SOMR HPC Change Management Guide
Guiding Definitions: VCU TS Change Management System Process Guide v. 7/20/16 (New RamsCentral documentation pending)
In Scope
System-level operating system upgrades
Storage system configuration changes (hardware, firmware, etc.)
Changes to firewalls/communications
Changes to configuration of user-facing nodes
Compiling of system software affected by the updated kernel
Out of Scope
Software installation in user home directories
Creation of new user accounts
Creation of new directories
Compute node additions/removal
System of Record: RamsCentral - VCU IT Service Desk Analyst role
Types of changes expected
Preapproved Changes (using a pre-approved template)
Planned Changes (changes outside the maintenance window, but non-emergency)
Typically Risk Level 2
Requires manager approval
Emergency Changes (atypical)
Entered after the change has occurred
DOES NOT require manager approval prior to submitting
DOES require manager review, once executed in RamsCentral
Maintenance Window
1st Friday of the month from 1:00AM - 12:00PM
Bi-annual maintenance windows for general maintenance & cleanup
Emergency changes handled on a case-by-case basis
Communication plan
Using an auto-generated listserv from permission group, an email notification will be sent to inform users of planned maintenance or any emergency changes.
Patches will be applied based on the identified schedule and/or maintenance window; at that time, technicians will make a determination regarding patches affecting the kernels.
If a kernel requires patching for security reasons, that will be handled on an individual basis.
By default, we’re excluding patches that contain certain file names:
CentOS: (exclude=kernel* ibutils-libs* lustre* kmod*)
Rocky Linux: (exclude=kernel*,mlnx*,kmod*,lustre*)
Standard entries for RamsCentral fields
Details tab
Summary: Monthly HPC standard patching
Owner:
Team: SOMTech Research Systems
Type:
Emergency: failed hardware on user-facing nodes, etc. (atypical)

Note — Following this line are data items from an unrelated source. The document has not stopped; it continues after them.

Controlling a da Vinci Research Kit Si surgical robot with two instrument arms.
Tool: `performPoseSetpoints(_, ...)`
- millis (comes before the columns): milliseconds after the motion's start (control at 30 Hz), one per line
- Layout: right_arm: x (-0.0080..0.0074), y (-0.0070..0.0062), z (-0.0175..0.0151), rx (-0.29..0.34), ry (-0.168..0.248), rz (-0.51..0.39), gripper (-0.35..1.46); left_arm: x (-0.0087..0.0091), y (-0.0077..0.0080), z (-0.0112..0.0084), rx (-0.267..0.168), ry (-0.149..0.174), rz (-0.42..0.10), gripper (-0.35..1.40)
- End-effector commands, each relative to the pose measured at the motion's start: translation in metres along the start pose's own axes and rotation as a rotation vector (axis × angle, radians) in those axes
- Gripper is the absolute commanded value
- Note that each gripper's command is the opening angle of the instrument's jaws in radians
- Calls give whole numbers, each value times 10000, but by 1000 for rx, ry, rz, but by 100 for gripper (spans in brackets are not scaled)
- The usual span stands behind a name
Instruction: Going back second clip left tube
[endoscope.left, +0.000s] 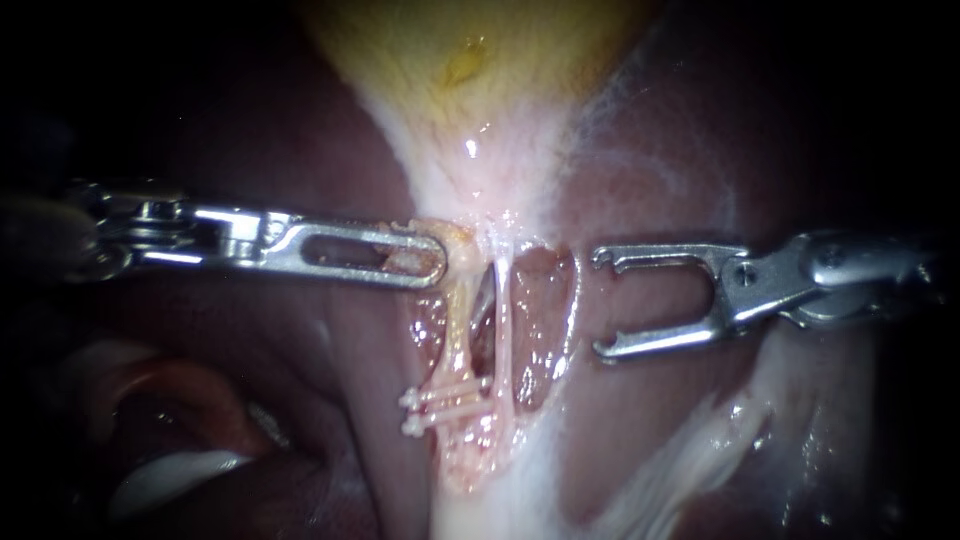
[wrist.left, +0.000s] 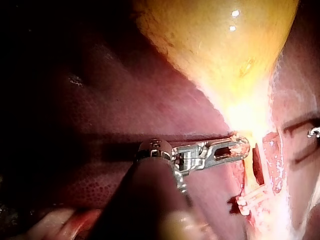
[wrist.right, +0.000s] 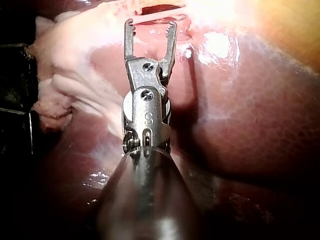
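Nearest the lens: right instrument (endoscope.left: 602, 303), jaws gaping and empty, hovering over liver (endoscope.left: 650, 430) near the right tube (endoscope.left: 503, 330), nothing in between. Opposite, left instrument (endoscope.left: 400, 255), jaws clamped on the gallbladder neck (endoscope.left: 470, 215). Below that grip, left tube (endoscope.left: 460, 320), crossed low down by two white clips (endoscope.left: 445, 405) side by side. Farther back, yellow gallbladder (endoscope.left: 460, 60). Only from the left wrist: pink tissue (wrist.left: 75, 220) beside the shaft. Only from the right wrist: pale frayed tissue (wrist.right: 65, 85) beside the jaws.
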Motion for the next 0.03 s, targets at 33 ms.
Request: performPoseSetpoints(33,0,0,0,1,1,0,50,0,0,0,2,1,0,-35)
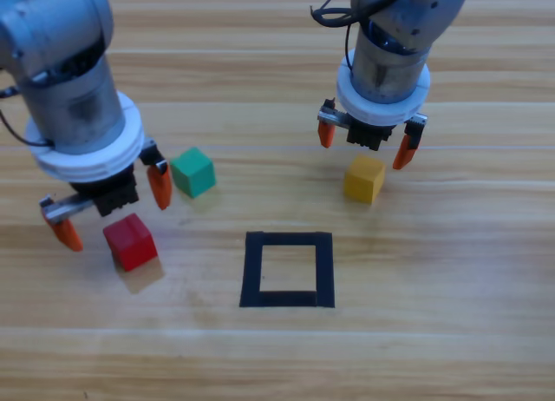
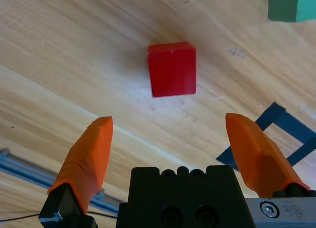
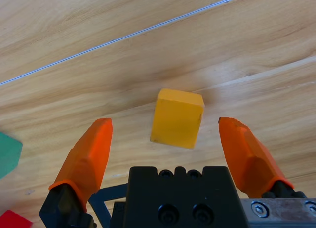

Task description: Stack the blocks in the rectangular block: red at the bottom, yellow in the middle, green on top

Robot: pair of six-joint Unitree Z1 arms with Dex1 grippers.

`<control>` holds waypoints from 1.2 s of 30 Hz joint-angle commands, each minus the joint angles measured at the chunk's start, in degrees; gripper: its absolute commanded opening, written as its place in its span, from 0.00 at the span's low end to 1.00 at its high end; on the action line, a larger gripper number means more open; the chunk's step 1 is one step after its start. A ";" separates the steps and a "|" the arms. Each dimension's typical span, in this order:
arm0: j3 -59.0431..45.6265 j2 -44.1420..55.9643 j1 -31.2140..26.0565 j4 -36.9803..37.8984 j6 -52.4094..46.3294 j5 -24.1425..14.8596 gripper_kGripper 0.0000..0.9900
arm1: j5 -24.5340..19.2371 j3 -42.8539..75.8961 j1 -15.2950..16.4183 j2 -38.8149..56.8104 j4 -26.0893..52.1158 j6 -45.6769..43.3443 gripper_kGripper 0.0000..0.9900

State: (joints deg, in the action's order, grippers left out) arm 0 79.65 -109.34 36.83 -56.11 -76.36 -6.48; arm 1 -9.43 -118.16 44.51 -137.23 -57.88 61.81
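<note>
Since nothing sat in the taped rectangle point(image 1: 287, 270) yet, I had the left tool point(image 1: 111, 209) spread wide just above the red cube point(image 1: 131, 241) for the first pick, needing only a drop and squeeze, while the right tool point(image 1: 367, 141), also apart, hovered over the yellow cube point(image 1: 363, 178), and the green cube point(image 1: 192, 172) sat untouched on the desk point(image 1: 451, 331).

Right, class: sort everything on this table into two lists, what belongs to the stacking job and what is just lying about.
Belongs to the job:
red cube
yellow cube
green cube
black tape rectangle
left gripper, open over the red cube
right gripper, open over the yellow cube

Just lying about:
nothing; only the wooden table itself
</note>
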 commanded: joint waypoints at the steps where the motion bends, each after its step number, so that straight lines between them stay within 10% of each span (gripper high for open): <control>1: -2.66 -4.74 -3.87 4.43 2.09 2.17 0.98 | 0.46 -0.76 -2.94 -5.15 -0.66 1.38 0.96; 24: -9.61 -10.19 -7.30 15.94 5.17 3.84 0.91 | 4.60 -0.23 -2.50 -7.44 -1.01 5.16 0.85; 36: -4.86 -9.66 -7.30 11.81 8.42 3.67 0.28 | 3.45 -3.66 -3.03 -8.67 -4.00 1.21 0.68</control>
State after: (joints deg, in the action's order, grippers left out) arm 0 71.85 -116.35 30.13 -41.57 -69.75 -3.05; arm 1 -5.42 -119.63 42.82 -141.90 -58.46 65.04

Planned: a foreseen change scheduled in advance, but does not fall under the preapproved change template
Preapproved: monthly security patches, as approved via a single planned change (approval of template)
*select template from drop-down
Change Approver: Brian Bush
Category: Operating System
Start Date:
End Date:
Outage Possible:
No - routine OS patches
Yes - High risk changes
Checkboxes: Visible In Portal/Calendar
Public Description:
Preapproved: Apply monthly patches to operating systems and installed applications
Emergency: dependent on purpose of ticket
Planned: dependent on purpose of ticket
Implementation Plan:
Automation software sends available packages for install; technician identifies and verifies necessary patches for upgrade; technician reviews available (but not required) patches and upgrades as appropriate.
Testing Plan:
Necessary patches implemented on node first, then propagated to entire system.

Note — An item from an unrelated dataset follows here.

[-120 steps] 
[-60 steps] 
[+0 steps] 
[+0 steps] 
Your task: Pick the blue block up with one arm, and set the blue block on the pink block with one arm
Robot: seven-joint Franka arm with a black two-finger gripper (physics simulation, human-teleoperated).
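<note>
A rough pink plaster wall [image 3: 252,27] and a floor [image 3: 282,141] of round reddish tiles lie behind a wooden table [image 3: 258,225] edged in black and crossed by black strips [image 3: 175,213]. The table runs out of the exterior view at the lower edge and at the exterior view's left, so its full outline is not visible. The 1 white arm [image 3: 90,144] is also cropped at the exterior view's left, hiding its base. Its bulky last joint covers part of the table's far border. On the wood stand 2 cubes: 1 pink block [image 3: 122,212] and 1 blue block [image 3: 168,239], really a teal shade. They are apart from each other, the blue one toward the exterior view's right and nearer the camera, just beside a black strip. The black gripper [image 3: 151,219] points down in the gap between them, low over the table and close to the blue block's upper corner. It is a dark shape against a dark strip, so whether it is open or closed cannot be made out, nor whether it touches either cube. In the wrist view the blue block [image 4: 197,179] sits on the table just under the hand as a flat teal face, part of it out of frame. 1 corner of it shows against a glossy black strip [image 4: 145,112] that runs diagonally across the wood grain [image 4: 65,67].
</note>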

Closure Notes: to be entered once the change has been completed
Technical Description:
Apply monthly patches to operating systems and installed applications; routine maintenance.
Communication Plan:
Preapproved & Planned: No communication is sent for routine maintenance; in a system-down (emergency) situation, an email is distributed to all users.
Recovery Plan:
Uninstall the patches to revert to the prior state.
Risk Details tab
*Note: Specific to Preapproved change; Planned and Emergency may differ.
How many steps will the change require?
< 5 steps
How many times has the implementation team performed changes similar to this?
> 10
Are any other units involved in making this change or are there any related changes involving different activities?
No
What is the profile of the system undergoing this change or maintenance?
Enterprise / University-wide
When will this change occur? (*Peak dates include registration periods, start and end of the semester, parking permit sales, grant submission and deadlines, etc.)
Business hours on non-peak dates
Was this change tested on a test system?
No
How long will there be a service disruption?
< 5 minutes
Can this change potentially affect the availability, integrity and security of other IT systems?
No
Does this change reduce the security posture of the system, keeping in mind transmission, storage and access to category 1 or 2 data?
No
Is this change occurring during a scheduled maintenance window?
Yes
In the worst case scenario, how long would it take to back out of the change and restore the affected systems to previous settings if the change is not successful?
< 1 hour
When all fields have been satisfied, click the link to send the ticket for approval.
*Note: Risk level is determined by the system based on the information supplied.